### [Assigned task]
Restate the whole listing below word for word and keep the images out.

### [The data]
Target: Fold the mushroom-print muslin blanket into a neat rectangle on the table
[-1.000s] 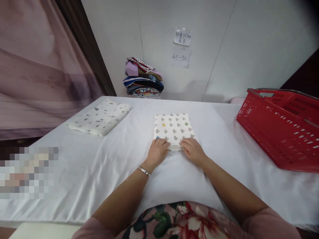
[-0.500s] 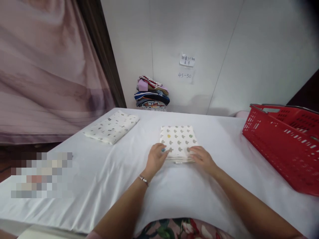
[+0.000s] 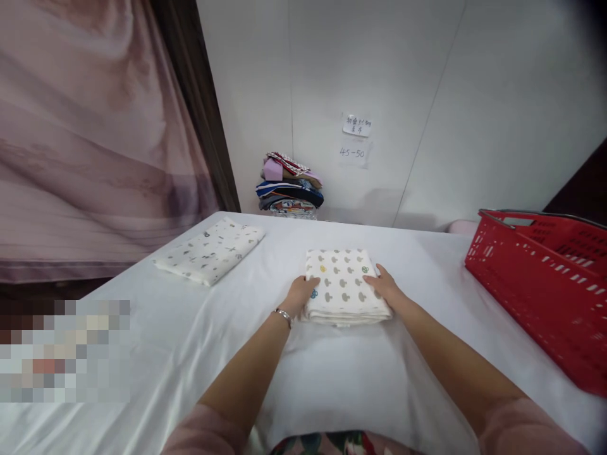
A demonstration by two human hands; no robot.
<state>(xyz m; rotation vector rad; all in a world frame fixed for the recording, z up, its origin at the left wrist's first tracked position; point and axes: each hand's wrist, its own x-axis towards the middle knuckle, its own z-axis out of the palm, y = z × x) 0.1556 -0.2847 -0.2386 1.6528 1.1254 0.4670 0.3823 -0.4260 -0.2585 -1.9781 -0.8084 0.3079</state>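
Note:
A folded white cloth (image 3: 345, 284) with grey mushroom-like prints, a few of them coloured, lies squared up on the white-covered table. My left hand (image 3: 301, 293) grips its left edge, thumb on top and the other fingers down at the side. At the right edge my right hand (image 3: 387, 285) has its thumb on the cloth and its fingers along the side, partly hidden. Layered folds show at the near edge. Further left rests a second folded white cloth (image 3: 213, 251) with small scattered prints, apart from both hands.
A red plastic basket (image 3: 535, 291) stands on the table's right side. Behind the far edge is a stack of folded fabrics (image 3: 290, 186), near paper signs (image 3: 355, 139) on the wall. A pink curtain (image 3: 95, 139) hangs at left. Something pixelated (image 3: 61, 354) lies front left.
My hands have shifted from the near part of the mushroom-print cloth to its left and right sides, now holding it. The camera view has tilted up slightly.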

### [Output of the exercise]
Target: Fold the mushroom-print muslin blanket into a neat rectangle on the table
[-1.000s] 
[-0.500s] 
[+0.000s] 
A demonstration by two human hands; no robot.
<state>(xyz m; rotation vector rad; all in a world frame fixed for the recording, z up, its origin at the left wrist's first tracked position; point and axes: each hand's wrist, its own x-axis towards the middle knuckle, its own z-axis out of the palm, y = z × x) 0.1556 -0.2847 -0.2386 1.6528 1.1254 0.4670 0.3823 -0.4260 -0.2585 -1.9781 -0.8084 0.3079</state>
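Note:
A folded white cloth (image 3: 345, 284) with grey mushroom-like prints, a few of them coloured, lies squared up on the white-covered table. My left hand (image 3: 301, 293) grips its left edge, thumb on top and the other fingers down at the side. At the right edge my right hand (image 3: 387, 285) has its thumb on the cloth and its fingers along the side, partly hidden. Layered folds show at the near edge. Further left rests a second folded white cloth (image 3: 213, 251) with small scattered prints, apart from both hands.
A red plastic basket (image 3: 535, 291) stands on the table's right side. Behind the far edge is a stack of folded fabrics (image 3: 290, 186), near paper signs (image 3: 355, 139) on the wall. A pink curtain (image 3: 95, 139) hangs at left. Something pixelated (image 3: 61, 354) lies front left.
My hands have shifted from the near part of the mushroom-print cloth to its left and right sides, now holding it. The camera view has tilted up slightly.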

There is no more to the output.